▶ Instructions for the task
Copy out the listing that follows exactly, dropping every picture.

The data section start

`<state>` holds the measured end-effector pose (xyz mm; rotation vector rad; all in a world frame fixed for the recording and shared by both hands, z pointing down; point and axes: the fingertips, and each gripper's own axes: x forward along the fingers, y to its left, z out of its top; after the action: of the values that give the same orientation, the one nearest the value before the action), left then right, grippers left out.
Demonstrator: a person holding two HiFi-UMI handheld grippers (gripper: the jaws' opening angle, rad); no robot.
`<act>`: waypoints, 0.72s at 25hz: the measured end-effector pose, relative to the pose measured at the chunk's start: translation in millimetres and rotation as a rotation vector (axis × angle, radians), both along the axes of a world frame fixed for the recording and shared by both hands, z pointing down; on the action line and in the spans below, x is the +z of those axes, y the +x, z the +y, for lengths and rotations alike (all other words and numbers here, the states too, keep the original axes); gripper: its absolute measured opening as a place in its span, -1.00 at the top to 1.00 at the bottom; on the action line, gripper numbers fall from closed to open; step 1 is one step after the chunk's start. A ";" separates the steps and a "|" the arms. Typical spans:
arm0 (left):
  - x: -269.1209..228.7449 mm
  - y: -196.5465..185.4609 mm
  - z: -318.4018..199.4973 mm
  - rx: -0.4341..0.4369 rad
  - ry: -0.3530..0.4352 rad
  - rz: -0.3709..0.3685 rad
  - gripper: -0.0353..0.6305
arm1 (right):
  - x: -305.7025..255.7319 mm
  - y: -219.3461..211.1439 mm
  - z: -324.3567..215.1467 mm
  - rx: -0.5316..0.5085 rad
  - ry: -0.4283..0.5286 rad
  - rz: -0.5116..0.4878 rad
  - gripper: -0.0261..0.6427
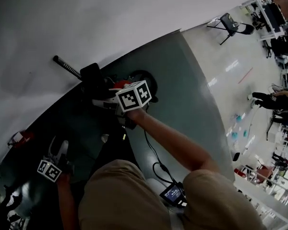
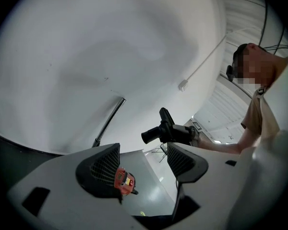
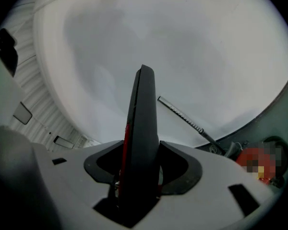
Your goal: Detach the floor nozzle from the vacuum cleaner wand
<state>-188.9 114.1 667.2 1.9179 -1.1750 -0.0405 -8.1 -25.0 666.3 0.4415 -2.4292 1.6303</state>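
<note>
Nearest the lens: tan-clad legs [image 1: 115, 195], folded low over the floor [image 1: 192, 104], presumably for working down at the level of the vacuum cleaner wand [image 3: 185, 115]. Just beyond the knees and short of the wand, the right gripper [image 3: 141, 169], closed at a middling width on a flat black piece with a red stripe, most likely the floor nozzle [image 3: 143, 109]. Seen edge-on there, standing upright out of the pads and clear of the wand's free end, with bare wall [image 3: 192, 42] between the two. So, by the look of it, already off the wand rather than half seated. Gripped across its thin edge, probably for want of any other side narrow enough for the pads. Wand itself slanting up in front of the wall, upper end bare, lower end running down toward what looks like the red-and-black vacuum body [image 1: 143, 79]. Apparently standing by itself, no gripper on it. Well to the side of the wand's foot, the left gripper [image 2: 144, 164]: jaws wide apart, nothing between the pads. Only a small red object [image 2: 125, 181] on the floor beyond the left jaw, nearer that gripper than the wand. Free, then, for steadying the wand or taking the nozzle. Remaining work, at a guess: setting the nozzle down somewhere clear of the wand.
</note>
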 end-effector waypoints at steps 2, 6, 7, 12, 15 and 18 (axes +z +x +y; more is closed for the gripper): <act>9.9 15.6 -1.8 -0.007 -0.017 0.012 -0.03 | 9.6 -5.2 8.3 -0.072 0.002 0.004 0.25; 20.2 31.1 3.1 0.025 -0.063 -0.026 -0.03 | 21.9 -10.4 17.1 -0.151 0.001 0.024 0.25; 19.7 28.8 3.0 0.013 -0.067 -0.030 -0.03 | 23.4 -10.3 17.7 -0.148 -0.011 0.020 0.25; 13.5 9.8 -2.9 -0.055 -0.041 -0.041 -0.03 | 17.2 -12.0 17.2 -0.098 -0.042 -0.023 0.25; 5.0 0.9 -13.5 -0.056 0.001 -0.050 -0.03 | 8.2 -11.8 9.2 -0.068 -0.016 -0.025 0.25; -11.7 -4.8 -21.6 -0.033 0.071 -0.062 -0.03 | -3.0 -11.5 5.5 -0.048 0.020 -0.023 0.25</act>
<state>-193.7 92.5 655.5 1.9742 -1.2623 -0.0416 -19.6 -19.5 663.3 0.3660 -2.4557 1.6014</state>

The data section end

▶ Response to this exercise
`<state>` holds the measured end-effector pose (xyz mm; rotation vector rad; all in a world frame fixed for the recording and shared by both hands, z pointing down; point and axes: the fingertips, and each gripper's own axes: x forward along the fingers, y to its left, z out of its top; after the action: of the values that give the same orientation, the one nearest the value before the action), left then right, grippers left out.
Demonstrator: a person holding two HiFi-UMI handheld grippers (gripper: the jaws' opening angle, rad); no robot.
`<act>`: waypoints, 0.72s at 25hz: the measured end-effector pose, relative to the pose measured at the chunk's start: translation in millimetres and rotation as a rotation vector (axis × angle, radians), both along the axes of a world frame fixed for the recording and shared by both hands, z pointing down; on the action line and in the spans below, x is the +z of those axes, y the +x, z the +y, for lengths and rotations alike (all other words and numbers here, the states too, keep the original axes); gripper: its absolute measured opening as a place in its span, -1.00 at the top to 1.00 at the bottom; on the action line, gripper numbers fall from closed to open; step 1 is one step after the chunk's start. A ";" separates the steps and a "|" the arms. Typical spans:
arm0 (left):
  - x: -269.1209..228.7449 mm
  - y: -196.5465..185.4609 mm
  - z: -318.4018..199.4973 mm
  - rx: -0.4341..0.4369 rad
  - ry: -0.3530..0.4352 rad
  - rz: -0.3709..0.3685 rad
  - gripper: -0.0353..0.6305
arm1 (right):
  - x: -305.7025..255.7319 mm
  - y: -219.3461..211.1439 mm
  - z: -324.3567..215.1467 mm
  - rx: -0.5316..0.5085 rad
  - ry: -0.4283..0.5286 rad
  - rz: -0.5116..0.4878 rad
  - gripper: -0.0261..0.6427
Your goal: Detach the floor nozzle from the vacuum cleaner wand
<state>-188.9 114.1 667.2 1.9179 -1.1750 -0.0405 -8.1 -25.0 666.3 0.4415 -2.4292 1.6303</state>
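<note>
Nearest the lens: tan-clad legs [image 1: 115, 195], folded low over the floor [image 1: 192, 104], presumably for working down at the level of the vacuum cleaner wand [image 3: 185, 115]. Just beyond the knees and short of the wand, the right gripper [image 3: 141, 169], closed at a middling width on a flat black piece with a red stripe, most likely the floor nozzle [image 3: 143, 109]. Seen edge-on there, standing upright out of the pads and clear of the wand's free end, with bare wall [image 3: 192, 42] between the two. So, by the look of it, already off the wand rather than half seated. Gripped across its thin edge, probably for want of any other side narrow enough for the pads. Wand itself slanting up in front of the wall, upper end bare, lower end running down toward what looks like the red-and-black vacuum body [image 1: 143, 79]. Apparently standing by itself, no gripper on it. Well to the side of the wand's foot, the left gripper [image 2: 144, 164]: jaws wide apart, nothing between the pads. Only a small red object [image 2: 125, 181] on the floor beyond the left jaw, nearer that gripper than the wand. Free, then, for steadying the wand or taking the nozzle. Remaining work, at a guess: setting the nozzle down somewhere clear of the wand.
</note>
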 end-effector waypoints at steps 2, 6, 7, 12, 15 and 18 (axes +z +x +y; more is closed for the gripper): <act>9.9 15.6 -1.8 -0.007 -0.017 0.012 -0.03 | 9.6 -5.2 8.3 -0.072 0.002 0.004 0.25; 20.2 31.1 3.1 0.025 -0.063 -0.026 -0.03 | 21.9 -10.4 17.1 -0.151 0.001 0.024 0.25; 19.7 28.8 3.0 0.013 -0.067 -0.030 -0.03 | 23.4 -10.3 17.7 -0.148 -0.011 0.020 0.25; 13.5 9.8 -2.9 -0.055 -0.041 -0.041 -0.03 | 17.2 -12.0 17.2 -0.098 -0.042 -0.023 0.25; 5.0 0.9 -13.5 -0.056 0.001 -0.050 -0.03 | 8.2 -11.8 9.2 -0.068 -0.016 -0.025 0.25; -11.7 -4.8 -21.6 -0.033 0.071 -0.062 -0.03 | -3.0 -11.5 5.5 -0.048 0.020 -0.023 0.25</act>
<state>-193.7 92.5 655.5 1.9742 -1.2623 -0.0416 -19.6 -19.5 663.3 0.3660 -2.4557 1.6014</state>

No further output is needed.